## THE TASK
Set down again, exactly and only, the lines from the one that contains "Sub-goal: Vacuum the" through the last line of the records below, both included, but not the pictures.

'''

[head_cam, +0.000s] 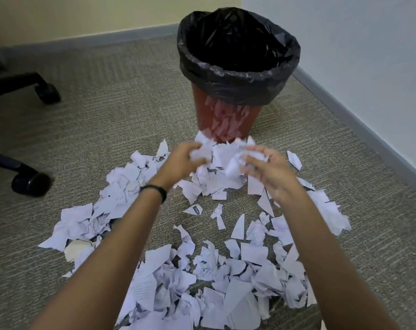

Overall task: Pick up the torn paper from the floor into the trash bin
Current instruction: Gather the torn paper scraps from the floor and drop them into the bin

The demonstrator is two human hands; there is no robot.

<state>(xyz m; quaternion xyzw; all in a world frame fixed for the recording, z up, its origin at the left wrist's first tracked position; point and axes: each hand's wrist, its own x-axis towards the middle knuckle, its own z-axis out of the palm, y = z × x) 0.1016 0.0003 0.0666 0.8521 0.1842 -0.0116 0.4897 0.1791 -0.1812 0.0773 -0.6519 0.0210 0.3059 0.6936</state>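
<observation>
From my seat the carpet fills most of the view, with the trash bin standing upright at the far side, its black bag folded over the rim and its mouth open. The torn paper lies scattered from the foot of the bin back toward me, thickest nearest the camera.

My left hand and right hand are close together just short of the bin, each with fingers curled round a bunch of scraps. The right is blurred, so its grip is harder to read.

I judge this stuff near weightless, limp and loose. It will not hold together, so pieces could flutter out. Best to cup it from both sides, pressed inward, rather than pinch single bits.
</observation>
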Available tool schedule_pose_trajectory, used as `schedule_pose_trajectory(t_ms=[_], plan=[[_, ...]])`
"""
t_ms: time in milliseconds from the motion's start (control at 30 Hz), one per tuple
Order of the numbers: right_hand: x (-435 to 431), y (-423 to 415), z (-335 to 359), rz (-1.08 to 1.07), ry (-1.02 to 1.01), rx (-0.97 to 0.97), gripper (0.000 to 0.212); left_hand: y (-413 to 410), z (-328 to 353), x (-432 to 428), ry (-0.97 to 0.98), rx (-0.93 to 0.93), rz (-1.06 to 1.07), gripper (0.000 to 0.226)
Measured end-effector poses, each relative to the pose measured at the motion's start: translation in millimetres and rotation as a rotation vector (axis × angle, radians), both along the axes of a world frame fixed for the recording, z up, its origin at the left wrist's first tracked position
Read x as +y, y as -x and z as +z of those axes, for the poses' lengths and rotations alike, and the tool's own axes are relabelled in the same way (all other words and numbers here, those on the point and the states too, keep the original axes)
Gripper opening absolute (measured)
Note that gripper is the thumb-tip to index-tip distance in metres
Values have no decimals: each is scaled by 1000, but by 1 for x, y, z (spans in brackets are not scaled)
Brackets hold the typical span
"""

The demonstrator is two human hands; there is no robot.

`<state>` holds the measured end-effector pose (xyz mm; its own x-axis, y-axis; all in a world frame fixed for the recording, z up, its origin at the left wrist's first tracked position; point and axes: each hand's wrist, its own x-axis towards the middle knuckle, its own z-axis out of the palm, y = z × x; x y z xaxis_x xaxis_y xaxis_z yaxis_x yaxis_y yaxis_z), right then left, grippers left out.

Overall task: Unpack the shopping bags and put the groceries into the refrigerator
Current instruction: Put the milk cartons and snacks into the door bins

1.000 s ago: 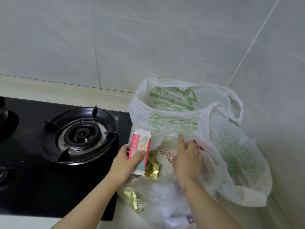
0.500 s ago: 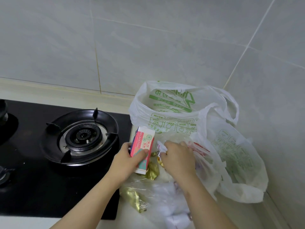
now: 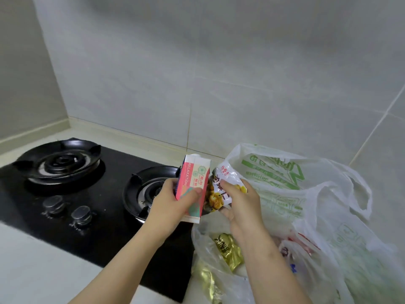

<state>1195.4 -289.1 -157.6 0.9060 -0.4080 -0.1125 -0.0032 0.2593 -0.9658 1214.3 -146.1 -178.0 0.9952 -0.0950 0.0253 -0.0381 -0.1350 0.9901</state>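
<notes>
Pink-and-white carton (image 3: pixel 194 187): upright, held clear of the counter (image 3: pixel 32 270) in left hand (image 3: pixel 171 202), fingers wrapped round its lower half. Stiff, likely moderately heavy; grip mid-body. Snack packet (image 3: pixel 221 189): just beside carton at 3 o'clock, pinched by right hand (image 3: pixel 243 207). Soft, light, probably crushable; take by edge. Shopping bags (image 3: pixel 317 194): 3 to 5 o'clock, gold packets (image 3: pixel 228 249) inside. Stove (image 3: pixel 98 194): 9 o'clock.

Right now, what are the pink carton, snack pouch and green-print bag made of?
The pink carton: likely coated paperboard, matte; sharp folded edges, flat printed faces. The snack pouch: probably plastic film, glossy; it crumples under the grip. The green-print bag: thin translucent plastic, soft wrinkles, contents showing through.
</notes>
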Motion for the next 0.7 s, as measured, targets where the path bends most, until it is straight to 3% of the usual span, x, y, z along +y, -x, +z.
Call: schedule_pose_trajectory(t_ms=[67,300,467,700], plan=[[13,1,5,53,-12,-24,5,11,6,12,-13,-36,85,37],[82,30,21,369,38,-72,2,81,17,61,-8,-78,410,38],[150,75,30,675,94,-96,22,156,29,111,-22,-108,686,37],[255,172,57,1051,127,-168,17,289,52,196,-50,-159,1050,47]])
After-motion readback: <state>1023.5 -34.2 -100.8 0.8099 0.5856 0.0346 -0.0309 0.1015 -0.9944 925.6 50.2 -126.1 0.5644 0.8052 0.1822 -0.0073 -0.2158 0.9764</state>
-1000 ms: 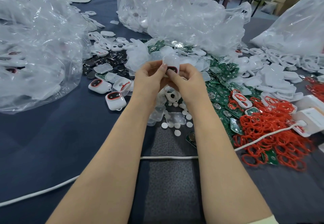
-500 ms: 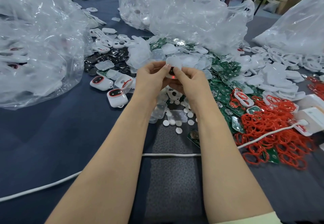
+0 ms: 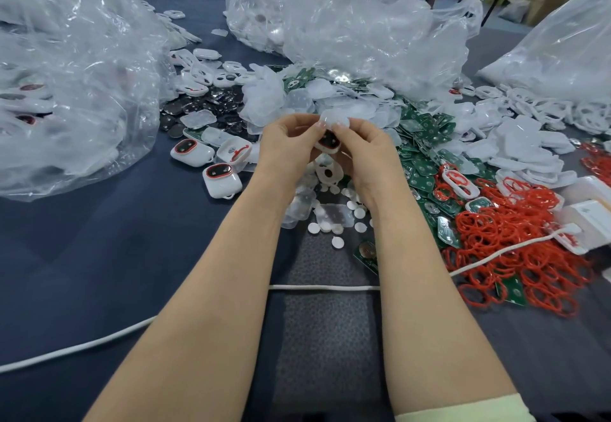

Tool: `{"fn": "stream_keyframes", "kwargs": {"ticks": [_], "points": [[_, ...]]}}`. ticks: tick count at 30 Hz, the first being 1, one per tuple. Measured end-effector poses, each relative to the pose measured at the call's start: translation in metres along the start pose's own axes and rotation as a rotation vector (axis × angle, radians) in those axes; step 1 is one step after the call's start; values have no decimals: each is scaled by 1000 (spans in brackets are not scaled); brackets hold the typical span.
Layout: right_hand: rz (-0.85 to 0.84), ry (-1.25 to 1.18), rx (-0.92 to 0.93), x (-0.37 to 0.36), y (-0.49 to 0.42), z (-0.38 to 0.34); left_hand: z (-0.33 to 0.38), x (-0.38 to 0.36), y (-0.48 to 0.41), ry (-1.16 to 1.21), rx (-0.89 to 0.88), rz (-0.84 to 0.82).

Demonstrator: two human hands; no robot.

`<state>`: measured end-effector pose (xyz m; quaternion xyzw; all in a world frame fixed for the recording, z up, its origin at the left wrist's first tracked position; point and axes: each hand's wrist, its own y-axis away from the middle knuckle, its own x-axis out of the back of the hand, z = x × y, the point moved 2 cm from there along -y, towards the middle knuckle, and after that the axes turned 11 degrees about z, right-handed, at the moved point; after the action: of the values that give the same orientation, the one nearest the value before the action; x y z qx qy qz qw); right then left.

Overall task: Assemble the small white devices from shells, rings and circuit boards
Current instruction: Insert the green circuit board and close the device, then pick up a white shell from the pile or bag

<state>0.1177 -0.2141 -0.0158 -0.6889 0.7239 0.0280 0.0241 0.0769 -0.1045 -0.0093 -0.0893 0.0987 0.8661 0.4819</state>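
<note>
Both hands meet above the surface (image 3: 99, 256). The left hand (image 3: 287, 145) and right hand (image 3: 365, 154) pinch one device (image 3: 328, 142) between them, each equally near it. Its red-rimmed dark face looks up, with the long axis running away from the person. A clear cap (image 3: 334, 121) sits at the fingertips (image 3: 340, 127), just over its far end, probably to be pressed down next. The left bag (image 3: 76, 91) holds what look like finished units, and the middle bag (image 3: 347, 31) holds white parts.

Dark blue table (image 3: 82, 256) under red rings (image 3: 515, 256), circuit boards (image 3: 423, 164), white cord (image 3: 324, 287).
</note>
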Motion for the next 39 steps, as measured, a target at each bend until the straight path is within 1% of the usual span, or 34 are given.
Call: {"fn": "stream_keyframes", "kwargs": {"ticks": [3,10,15,16,18,20,22,23,25,27,28,29,31,33,35,37,39], "points": [[20,15,6,0,-1,-1,0,-1,0,-46,-18,-11],[-16,-46,-35,0,2,-2,1,-1,-1,-26,-19,-4],[-33,99,115,-7,10,-16,13,5,0,7,-97,23],[-50,97,123,-13,14,-20,18,10,-1,8,-113,63],[-94,37,82,-27,20,-29,32,23,-5,44,-125,160],[-154,-77,25,-54,26,-40,52,43,-10,137,-142,235],[-224,-201,0,-92,34,-51,77,68,-14,219,-206,310],[-263,-233,0,-115,41,-56,89,84,-16,238,-257,370],[-325,-227,13,-166,54,-62,109,118,-18,284,-337,549],[-385,-203,4,-217,70,-64,122,157,-22,351,-366,722],[-407,-172,4,-242,78,-62,125,176,-23,370,-339,786],[-407,-92,40,-263,84,-58,125,194,-26,381,-283,836],[-395,211,198,-299,91,-47,122,221,-29,385,-148,890],[-435,482,297,-318,92,-36,118,237,-31,422,-85,905],[-488,654,308,-323,84,-26,117,245,-36,431,-81,917],[-478,819,337,-316,73,-21,117,246,-37,421,-87,951],[-449,893,367,-303,62,-20,119,237,-40,397,-112,950]]}}
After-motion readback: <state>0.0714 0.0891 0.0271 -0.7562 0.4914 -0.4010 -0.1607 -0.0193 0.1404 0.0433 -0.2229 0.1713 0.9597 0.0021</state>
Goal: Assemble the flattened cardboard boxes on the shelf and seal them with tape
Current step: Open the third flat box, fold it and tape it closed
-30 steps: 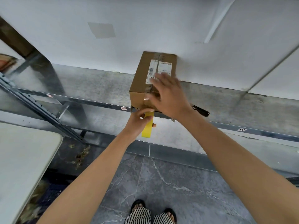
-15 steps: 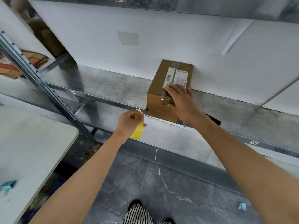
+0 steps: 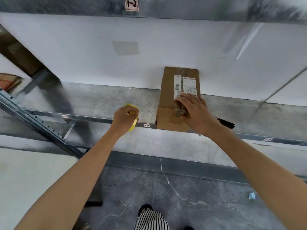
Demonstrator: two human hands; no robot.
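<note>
Held yellow tape (image 3: 132, 117) in left hand (image 3: 123, 119); pressed right hand (image 3: 193, 112) flat on box (image 3: 169, 90) on shelf (image 3: 99, 100).

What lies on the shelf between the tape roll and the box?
Nothing: in the head view, the stretch of shelf between the tape roll in the left hand and the box is bare metal.
</note>
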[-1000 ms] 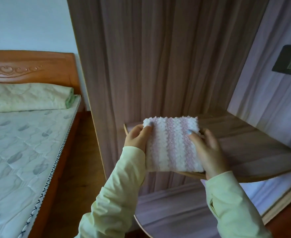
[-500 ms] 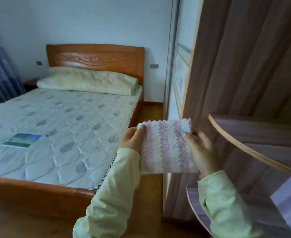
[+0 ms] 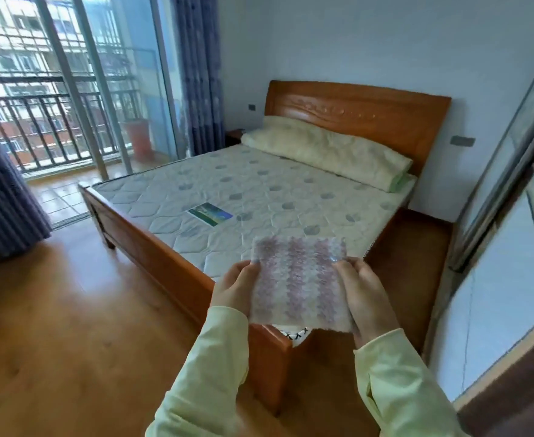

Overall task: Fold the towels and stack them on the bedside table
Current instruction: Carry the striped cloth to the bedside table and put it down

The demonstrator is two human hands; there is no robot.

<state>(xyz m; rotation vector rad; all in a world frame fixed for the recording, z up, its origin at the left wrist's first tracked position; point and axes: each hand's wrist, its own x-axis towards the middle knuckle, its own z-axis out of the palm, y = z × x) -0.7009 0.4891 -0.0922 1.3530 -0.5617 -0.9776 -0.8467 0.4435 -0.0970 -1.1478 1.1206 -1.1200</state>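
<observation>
Bedroom — towel [image 3: 298, 282] over the bed's [image 3: 259, 184] near corner, left hand [image 3: 237, 288] and right hand [image 3: 364, 298] each pinching a side edge; table [image 3: 429, 222] beside the bed's head, well apart — right hand nearer.

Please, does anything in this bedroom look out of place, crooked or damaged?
Only one small thing: a green-blue leaflet lies at an angle on the bare mattress, which has no sheet. Nothing looks spilled or damaged. The striped towel is held flat between the left hand and right hand.

pink-white striped towel [image 3: 298, 280], perhaps mauve, orange-brown bed frame [image 3: 152, 250]
</observation>
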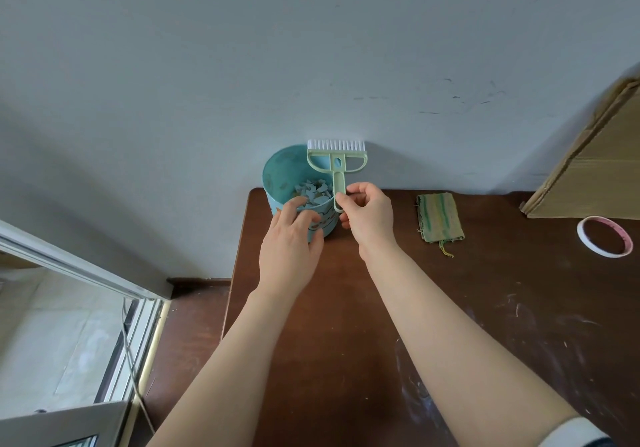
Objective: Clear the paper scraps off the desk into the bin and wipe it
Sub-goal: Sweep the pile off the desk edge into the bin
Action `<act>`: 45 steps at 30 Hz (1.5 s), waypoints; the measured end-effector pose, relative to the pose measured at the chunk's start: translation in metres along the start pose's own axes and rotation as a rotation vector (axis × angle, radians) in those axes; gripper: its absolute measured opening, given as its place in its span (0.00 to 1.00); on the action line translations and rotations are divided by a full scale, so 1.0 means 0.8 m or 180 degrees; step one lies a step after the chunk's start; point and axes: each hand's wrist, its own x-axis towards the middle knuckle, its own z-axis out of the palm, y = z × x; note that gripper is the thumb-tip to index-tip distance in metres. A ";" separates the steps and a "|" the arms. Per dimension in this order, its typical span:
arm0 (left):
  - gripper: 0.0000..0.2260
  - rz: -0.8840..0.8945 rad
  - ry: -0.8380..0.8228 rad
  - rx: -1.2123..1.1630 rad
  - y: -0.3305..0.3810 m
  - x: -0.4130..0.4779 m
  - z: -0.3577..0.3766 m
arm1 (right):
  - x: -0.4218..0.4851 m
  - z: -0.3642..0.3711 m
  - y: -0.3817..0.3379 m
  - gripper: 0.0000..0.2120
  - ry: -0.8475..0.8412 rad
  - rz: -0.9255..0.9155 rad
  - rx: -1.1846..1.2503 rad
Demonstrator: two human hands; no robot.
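A dark brown table (381, 308) fills the lower right half of the frame; pale scuff marks are seen on its right part. A teal bin (277, 176) stands at the table's far left corner, against the grey wall (311, 48). Pale blue paper scraps (313, 192) are seen inside the bin, in a heap at its bottom.

The right hand (369, 216) is closed on the handle of a light green brush (336, 166), pinched between thumb and fingers. The brush is held upright, white bristles uppermost, over the bin's right rim. The left hand (292, 242) is spread wide, palm down, fingers resting on or just over the bin's near rim; contact cannot be confirmed. Nothing is held in it.

A folded green-and-tan striped cloth (439, 218) lies flat on the table, right of centre, apart from both hands. 1 roll of tape (604, 237) lies near the right edge. A cardboard sheet (595, 159) leans at the upper right of the table.
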 end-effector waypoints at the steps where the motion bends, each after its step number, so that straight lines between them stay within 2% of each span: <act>1: 0.06 0.0001 0.0001 0.0006 0.000 0.000 0.000 | 0.000 0.000 0.000 0.06 -0.0011 0.0007 -0.0004; 9: 0.06 0.0061 0.0170 -0.0130 0.007 -0.002 -0.007 | -0.001 -0.002 -0.005 0.10 -0.0029 0.0110 -0.0002; 14: 0.06 0.0211 0.0294 -0.0323 0.021 -0.021 -0.011 | -0.021 -0.024 -0.004 0.06 0.0035 0.0158 -0.0015; 18: 0.07 0.0192 -0.0233 -0.0441 0.027 -0.056 -0.008 | -0.062 -0.057 0.012 0.05 -0.0132 0.0154 -0.0319; 24: 0.06 0.0222 -0.1064 -0.0432 0.032 -0.128 0.009 | -0.132 -0.110 0.054 0.05 -0.0789 0.0354 -0.1056; 32: 0.07 0.0166 -0.1933 -0.0170 0.042 -0.216 0.017 | -0.207 -0.158 0.103 0.04 -0.1858 0.0159 -0.2374; 38: 0.08 -0.0030 -0.2186 -0.0142 0.058 -0.276 0.022 | -0.249 -0.182 0.122 0.06 -0.2233 0.0161 -0.3099; 45: 0.07 -0.0206 -0.2134 -0.0109 0.066 -0.325 0.024 | -0.291 -0.192 0.138 0.10 -0.2369 0.0252 -0.3599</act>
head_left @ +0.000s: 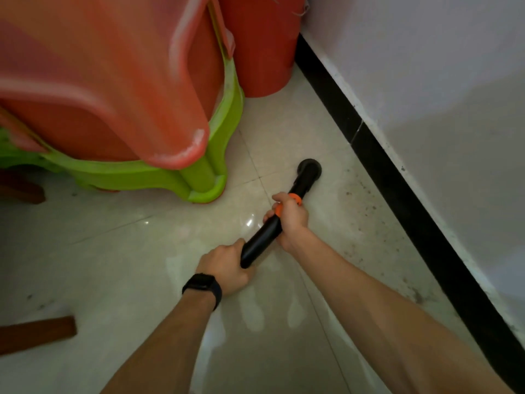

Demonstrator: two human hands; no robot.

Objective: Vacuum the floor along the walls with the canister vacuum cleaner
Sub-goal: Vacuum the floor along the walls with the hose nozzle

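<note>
Vacuuming near the skirting, clenching fingers of left hand and right hand round the wand; next, probably nudge nozzle wallward.

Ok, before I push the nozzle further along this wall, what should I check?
1. Grip: left hand and right hand both grip the wand: ok.
2. Contact: round nozzle on the tile floor: ok.
3. Edge: nozzle tight to the black baseboard: not ok, the gap holds dirt specks.
4. Path ahead: red bucket stands by the baseboard: not ok.
5. Clearance: stacked plastic chairs apart from nozzle: ok.
6. Out of view: hose and canister: cannot tell.
</note>
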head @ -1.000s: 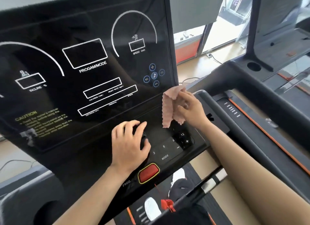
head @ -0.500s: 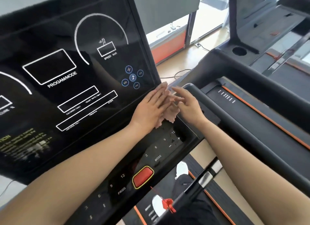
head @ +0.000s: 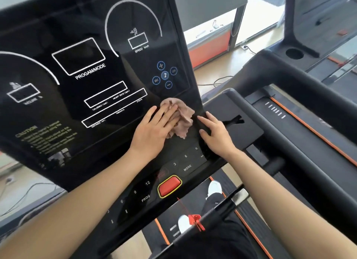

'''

## REPLY
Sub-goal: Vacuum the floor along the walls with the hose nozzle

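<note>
Vacuuming near the skirting, clenching fingers of left hand and right hand round the wand; next, probably nudge nozzle wallward.

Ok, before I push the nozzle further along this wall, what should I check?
1. Grip: left hand and right hand both grip the wand: ok.
2. Contact: round nozzle on the tile floor: ok.
3. Edge: nozzle tight to the black baseboard: not ok, the gap holds dirt specks.
4. Path ahead: red bucket stands by the baseboard: not ok.
5. Clearance: stacked plastic chairs apart from nozzle: ok.
6. Out of view: hose and canister: cannot tell.
</note>
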head @ -1.000s: 
head @ -0.500s: 
head @ +0.000s: 

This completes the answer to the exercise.